Palavras

quilha

Origem incerta, possivelmente do latim 'quilla' ou do grego 'kylix'.

Origem

Período Medieval

Origem incerta, possivelmente do latim vulgar *cuneola* (diminutivo de *cuneus*, cunha), pela forma pontiaguda, ou do grego *koinē* (comum), pela essencialidade na estrutura naval.

Mudanças de sentido

Séculos XV-XVI

Entrada no português com o sentido primário de peça estrutural inferior de embarcações.

Séculos XVII-XIX

Consolidação do sentido náutico. Surgimento de um sentido secundário, menos comum, para parte óssea da orelha, por analogia.

Atualidade

Manutenção dos sentidos primário (náutico) e secundário (raro, orelha). Classificada como formal/dicionarizada.

A definição principal é 'Parte inferior e traseira do casco de uma embarcação'. A secundária é 'parte óssea da orelha'. Ambas são de uso restrito e formal.

Primeiro registro

Séculos XV-XVI

Presença em documentos náuticos e léxicos da época, indicando sua incorporação ao vocabulário técnico marítimo português.

Momentos culturais

Era das Grandes Navegações

A palavra 'quilha' era fundamental no vocabulário de marinheiros, construtores navais e exploradores, associada à segurança e à capacidade de navegação das embarcações.

Comparações culturais

Idade Média - Atualidade

Inglês: 'keel', com o mesmo sentido náutico primário e também usado figurativamente para 'espinha dorsal' ou base. Espanhol: 'quilla', igualmente com o sentido náutico principal e, em alguns contextos, para a parte inferior de um capacete ou armadura. Francês: 'quille', primariamente para a peça naval, mas também para o pino de boliche ('quille de bowling').

Relevância atual

Atualidade

A palavra 'quilha' mantém sua relevância no nicho da náutica e da construção naval. Seu uso fora desse contexto é mínimo, sendo mais comum em textos técnicos ou dicionários. Não possui forte presença na cultura popular ou digital.

Origem Etimológica

Origem incerta, possivelmente do latim vulgar *cuneola*, diminutivo de *cuneus* (cunha), referindo-se à forma pontiaguda.
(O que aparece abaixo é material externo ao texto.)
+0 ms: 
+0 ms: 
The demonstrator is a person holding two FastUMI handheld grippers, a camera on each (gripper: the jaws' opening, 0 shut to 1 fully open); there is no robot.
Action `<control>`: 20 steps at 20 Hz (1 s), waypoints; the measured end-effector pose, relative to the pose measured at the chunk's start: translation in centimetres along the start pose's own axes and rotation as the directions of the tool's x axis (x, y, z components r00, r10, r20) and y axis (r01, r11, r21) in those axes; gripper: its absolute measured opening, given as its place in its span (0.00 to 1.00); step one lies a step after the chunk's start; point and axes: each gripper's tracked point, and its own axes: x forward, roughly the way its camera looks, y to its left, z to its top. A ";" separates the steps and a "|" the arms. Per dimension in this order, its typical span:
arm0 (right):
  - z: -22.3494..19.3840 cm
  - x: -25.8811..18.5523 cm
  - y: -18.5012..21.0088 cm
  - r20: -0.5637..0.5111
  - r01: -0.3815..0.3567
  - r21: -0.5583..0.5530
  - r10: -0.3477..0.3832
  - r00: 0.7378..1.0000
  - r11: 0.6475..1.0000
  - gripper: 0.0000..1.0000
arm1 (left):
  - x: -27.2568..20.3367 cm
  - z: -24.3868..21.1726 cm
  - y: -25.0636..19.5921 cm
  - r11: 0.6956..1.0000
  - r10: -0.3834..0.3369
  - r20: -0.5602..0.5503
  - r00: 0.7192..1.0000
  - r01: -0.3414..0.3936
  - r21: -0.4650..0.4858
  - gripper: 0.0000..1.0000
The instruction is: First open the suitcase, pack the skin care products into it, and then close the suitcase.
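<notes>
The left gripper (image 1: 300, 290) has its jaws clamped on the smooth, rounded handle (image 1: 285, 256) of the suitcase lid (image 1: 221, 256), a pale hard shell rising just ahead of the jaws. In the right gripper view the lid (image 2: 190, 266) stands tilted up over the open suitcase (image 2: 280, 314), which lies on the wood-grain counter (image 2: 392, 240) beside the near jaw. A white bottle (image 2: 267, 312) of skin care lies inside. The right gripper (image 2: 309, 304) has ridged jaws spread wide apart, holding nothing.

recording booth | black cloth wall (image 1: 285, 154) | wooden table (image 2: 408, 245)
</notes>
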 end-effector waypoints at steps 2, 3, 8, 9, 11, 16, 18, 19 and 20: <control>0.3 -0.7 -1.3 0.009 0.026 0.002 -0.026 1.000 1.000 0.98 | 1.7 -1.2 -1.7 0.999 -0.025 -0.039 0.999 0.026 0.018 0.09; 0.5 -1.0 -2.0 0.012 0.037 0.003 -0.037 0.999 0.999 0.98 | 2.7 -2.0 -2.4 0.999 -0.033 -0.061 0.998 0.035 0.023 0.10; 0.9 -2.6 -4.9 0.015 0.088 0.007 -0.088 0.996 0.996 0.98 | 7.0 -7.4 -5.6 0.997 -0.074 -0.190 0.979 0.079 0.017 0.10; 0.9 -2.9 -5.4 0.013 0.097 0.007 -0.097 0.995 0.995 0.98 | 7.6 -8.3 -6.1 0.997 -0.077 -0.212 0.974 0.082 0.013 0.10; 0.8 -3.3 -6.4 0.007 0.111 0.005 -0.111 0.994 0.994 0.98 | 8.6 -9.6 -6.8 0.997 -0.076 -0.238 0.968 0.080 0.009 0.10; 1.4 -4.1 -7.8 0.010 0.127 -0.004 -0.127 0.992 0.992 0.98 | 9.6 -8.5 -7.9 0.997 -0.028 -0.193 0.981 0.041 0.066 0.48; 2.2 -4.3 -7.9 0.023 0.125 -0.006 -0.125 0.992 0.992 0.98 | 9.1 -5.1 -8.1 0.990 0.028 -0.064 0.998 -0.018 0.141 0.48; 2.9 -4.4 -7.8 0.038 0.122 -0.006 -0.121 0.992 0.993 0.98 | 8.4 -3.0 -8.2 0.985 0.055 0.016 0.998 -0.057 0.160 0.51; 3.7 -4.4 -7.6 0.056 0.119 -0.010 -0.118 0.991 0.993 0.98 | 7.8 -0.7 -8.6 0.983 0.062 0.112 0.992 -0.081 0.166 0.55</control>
Outra hipótese a liga ao grego *koinē* (comum), em referência à quilha como parte essencial e comum de embarcações.

Entrada no Português e Uso Marítimo

A palavra 'quilha' entra no vocabulário português, provavelmente através do contato com outras línguas românicas ou germânicas, para designar a peça fundamental na estrutura de embarcações. Seu uso é predominantemente técnico e ligado à navegação.

Evolução e Novos Sentidos

O sentido primário de 'quilha' como parte inferior do casco de uma embarcação se consolida. Em paralelo, surge um sentido figurado, menos comum, referindo-se à espinha dorsal ou à base de algo. A palavra é classificada como formal/dicionarizada.

Uso Contemporâneo

A palavra 'quilha' mantém seu uso técnico e formal no contexto náutico. A acepção relacionada à orelha é rara e restrita a contextos muito específicos, como anatomia ou terminologia médica antiga. A palavra é formal/dicionarizada, sem grande presença em linguagem coloquial ou digital.

quilha

Origem incerta, possivelmente do latim 'quilla' ou do grego 'kylix'.